WHAT YOU ARE ASKED TO DO
Using the entries below, write out the line with "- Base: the", the line with "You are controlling", and every line in between, exactly as each is written.

RECORDS FOR THE EXERCISE
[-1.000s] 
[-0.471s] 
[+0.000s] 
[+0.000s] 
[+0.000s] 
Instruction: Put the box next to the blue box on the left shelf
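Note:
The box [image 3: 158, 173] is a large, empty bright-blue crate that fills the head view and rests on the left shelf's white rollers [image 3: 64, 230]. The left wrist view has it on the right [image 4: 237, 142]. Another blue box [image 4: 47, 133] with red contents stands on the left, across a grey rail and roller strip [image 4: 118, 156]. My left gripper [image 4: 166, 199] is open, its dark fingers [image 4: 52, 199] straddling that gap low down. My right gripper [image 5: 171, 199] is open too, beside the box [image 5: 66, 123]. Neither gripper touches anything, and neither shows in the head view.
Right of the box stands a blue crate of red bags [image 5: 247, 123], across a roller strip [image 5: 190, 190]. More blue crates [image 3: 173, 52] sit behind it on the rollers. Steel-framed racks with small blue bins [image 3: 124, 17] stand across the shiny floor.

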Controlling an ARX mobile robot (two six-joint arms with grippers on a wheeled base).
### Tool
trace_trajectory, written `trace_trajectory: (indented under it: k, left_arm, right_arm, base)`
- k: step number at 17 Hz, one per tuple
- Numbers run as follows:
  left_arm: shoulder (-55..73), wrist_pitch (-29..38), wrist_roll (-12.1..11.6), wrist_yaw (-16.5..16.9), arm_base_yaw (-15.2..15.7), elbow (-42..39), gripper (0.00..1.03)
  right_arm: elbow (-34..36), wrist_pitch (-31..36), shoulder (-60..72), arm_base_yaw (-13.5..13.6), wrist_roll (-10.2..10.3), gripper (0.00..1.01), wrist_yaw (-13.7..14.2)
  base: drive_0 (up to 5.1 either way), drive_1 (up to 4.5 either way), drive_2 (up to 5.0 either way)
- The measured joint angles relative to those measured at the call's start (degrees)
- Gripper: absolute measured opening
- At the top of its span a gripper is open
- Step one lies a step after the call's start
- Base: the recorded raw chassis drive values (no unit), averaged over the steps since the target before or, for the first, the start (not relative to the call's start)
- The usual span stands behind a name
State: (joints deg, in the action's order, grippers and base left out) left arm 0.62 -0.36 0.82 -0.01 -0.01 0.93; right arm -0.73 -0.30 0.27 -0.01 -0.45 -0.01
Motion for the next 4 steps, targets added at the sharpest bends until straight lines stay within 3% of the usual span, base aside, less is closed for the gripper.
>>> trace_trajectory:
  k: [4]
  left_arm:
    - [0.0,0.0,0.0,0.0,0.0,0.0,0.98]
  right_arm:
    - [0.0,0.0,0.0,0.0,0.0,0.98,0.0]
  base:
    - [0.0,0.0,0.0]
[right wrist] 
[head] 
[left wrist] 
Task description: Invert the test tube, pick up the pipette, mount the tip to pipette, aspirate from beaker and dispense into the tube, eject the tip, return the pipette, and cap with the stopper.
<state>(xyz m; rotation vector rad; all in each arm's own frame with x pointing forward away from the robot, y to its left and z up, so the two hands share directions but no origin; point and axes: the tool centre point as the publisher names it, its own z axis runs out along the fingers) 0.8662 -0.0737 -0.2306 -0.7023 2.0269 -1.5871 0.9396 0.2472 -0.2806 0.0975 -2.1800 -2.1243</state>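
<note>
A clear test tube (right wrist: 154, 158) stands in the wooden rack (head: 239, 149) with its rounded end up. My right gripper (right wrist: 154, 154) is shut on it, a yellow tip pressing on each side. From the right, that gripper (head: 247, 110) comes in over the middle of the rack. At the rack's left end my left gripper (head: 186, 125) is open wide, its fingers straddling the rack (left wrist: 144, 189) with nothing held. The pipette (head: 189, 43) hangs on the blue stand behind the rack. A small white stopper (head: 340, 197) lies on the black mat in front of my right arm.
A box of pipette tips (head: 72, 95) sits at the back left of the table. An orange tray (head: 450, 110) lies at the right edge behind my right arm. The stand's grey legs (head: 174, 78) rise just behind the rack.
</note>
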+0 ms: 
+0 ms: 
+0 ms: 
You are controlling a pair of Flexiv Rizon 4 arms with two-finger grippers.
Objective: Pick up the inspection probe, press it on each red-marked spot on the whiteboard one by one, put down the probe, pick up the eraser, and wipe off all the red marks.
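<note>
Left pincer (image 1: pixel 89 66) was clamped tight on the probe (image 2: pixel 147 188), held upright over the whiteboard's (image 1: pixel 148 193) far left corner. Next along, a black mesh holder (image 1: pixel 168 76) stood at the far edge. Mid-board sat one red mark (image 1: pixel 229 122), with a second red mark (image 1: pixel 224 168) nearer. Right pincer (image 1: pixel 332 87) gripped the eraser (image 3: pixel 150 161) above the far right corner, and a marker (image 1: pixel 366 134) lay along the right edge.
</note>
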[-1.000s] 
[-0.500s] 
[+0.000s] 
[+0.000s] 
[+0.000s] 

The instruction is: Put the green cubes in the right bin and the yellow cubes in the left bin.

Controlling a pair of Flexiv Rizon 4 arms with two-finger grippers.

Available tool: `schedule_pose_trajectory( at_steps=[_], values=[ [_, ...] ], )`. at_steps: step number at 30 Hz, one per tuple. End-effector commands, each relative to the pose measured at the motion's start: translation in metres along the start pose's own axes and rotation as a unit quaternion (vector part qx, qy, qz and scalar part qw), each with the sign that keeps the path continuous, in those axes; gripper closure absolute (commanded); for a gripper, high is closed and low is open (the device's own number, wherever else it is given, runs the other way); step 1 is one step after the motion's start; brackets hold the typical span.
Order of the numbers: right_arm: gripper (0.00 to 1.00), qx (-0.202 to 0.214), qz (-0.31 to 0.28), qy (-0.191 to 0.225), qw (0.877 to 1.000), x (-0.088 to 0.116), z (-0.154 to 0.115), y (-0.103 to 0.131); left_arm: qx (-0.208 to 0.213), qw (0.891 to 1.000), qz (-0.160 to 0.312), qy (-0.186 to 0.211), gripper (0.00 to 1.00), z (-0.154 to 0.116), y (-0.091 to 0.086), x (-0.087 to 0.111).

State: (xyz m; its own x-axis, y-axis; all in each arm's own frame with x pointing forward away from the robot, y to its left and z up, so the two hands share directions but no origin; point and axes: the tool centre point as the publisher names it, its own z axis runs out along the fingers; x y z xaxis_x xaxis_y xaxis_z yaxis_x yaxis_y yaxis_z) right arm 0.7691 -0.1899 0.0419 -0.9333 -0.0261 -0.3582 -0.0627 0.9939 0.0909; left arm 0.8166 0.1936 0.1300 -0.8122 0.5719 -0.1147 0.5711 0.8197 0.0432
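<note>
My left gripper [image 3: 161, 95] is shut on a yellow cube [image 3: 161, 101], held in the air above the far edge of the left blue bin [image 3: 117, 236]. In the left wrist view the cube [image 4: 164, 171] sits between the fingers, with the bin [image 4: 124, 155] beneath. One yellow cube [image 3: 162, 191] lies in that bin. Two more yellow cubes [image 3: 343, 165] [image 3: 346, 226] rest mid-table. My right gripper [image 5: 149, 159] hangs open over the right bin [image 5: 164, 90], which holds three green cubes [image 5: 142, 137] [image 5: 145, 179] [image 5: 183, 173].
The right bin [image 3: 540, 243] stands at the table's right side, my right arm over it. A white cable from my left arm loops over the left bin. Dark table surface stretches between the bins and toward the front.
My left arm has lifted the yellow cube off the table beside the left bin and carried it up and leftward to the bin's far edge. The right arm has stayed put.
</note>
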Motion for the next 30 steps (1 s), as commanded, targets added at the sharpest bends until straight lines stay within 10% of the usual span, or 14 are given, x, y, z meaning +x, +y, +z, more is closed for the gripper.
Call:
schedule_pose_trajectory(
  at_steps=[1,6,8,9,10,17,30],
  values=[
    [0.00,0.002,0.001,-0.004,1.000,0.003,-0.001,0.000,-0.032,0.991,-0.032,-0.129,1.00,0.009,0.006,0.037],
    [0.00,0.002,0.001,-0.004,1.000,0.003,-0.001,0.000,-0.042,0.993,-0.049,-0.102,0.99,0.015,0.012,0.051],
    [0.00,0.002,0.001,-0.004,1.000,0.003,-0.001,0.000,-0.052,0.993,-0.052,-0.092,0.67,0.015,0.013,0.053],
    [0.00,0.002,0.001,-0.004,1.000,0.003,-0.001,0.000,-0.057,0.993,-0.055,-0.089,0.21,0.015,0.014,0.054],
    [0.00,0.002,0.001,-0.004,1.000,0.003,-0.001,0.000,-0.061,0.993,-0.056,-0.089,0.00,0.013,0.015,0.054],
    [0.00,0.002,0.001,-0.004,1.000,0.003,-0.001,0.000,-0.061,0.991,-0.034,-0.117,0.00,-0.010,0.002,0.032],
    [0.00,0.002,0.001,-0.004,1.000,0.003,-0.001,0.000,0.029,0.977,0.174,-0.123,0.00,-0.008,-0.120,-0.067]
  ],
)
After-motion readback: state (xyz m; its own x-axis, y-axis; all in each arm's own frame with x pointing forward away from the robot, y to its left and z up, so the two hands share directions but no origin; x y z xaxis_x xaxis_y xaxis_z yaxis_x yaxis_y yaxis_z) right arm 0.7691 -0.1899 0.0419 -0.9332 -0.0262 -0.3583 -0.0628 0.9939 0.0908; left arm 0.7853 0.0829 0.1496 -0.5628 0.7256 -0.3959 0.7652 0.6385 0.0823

SOLUTION TO THE EXERCISE
- Base: the recorded raw chassis drive values (no unit), averaged over the steps since the target before or, for the first, the start (not relative to the call's start)
- The usual span stands behind a name
State: (joints deg, in the action's order, grippers and base left out) left arm 0.62 -0.36 0.82 -0.01 -0.01 0.93; right arm -0.73 -0.30 0.27 -0.01 -0.45 -0.01
Motion for the next 4 steps, targets added at the sharpest bends until straight lines stay within 3% of the usual span, base aside, less is closed for the gripper.
>>> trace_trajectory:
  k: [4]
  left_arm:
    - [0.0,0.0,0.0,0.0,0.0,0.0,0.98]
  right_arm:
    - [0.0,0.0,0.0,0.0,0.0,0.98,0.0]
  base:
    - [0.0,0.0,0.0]
[right wrist] 
[head] 
[left wrist] 
Task description: Invert the test tube, pick up the pipette, mount the tip to pipette, aspirate from beaker and dispense into the tube, eject the tip, return the pipette, and cap with the stopper.
<state>(xyz m; rotation vector rad; all in each arm's own frame with x pointing forward away from the robot, y to its left and z up, so the two hands share directions but no origin; point and axes: the tool centre point as the publisher names it, its own z axis runs out along the fingers) 0.8662 -0.0737 -0.2306 -0.7023 2.0269 -1.5871 0.9396 0.2472 -0.2806 0.0975 -2.1800 -2.1243</state>
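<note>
A clear test tube (right wrist: 154, 158) stands in the wooden rack (head: 239, 149) with its rounded end up. My right gripper (right wrist: 154, 154) is shut on it, a yellow tip pressing on each side. From the right, that gripper (head: 247, 110) comes in over the middle of the rack. At the rack's left end my left gripper (head: 186, 125) is open wide, its fingers straddling the rack (left wrist: 144, 189) with nothing held. The pipette (head: 189, 43) hangs on the blue stand behind the rack. A small white stopper (head: 340, 197) lies on the black mat in front of my right arm.
A box of pipette tips (head: 72, 95) sits at the back left of the table. An orange tray (head: 450, 110) lies at the right edge behind my right arm. The stand's grey legs (head: 174, 78) rise just behind the rack.
</note>
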+0 ms: 
+0 ms: 
+0 ms: 
You are controlling a pair of Flexiv Rizon 4 arms with two-finger grippers.

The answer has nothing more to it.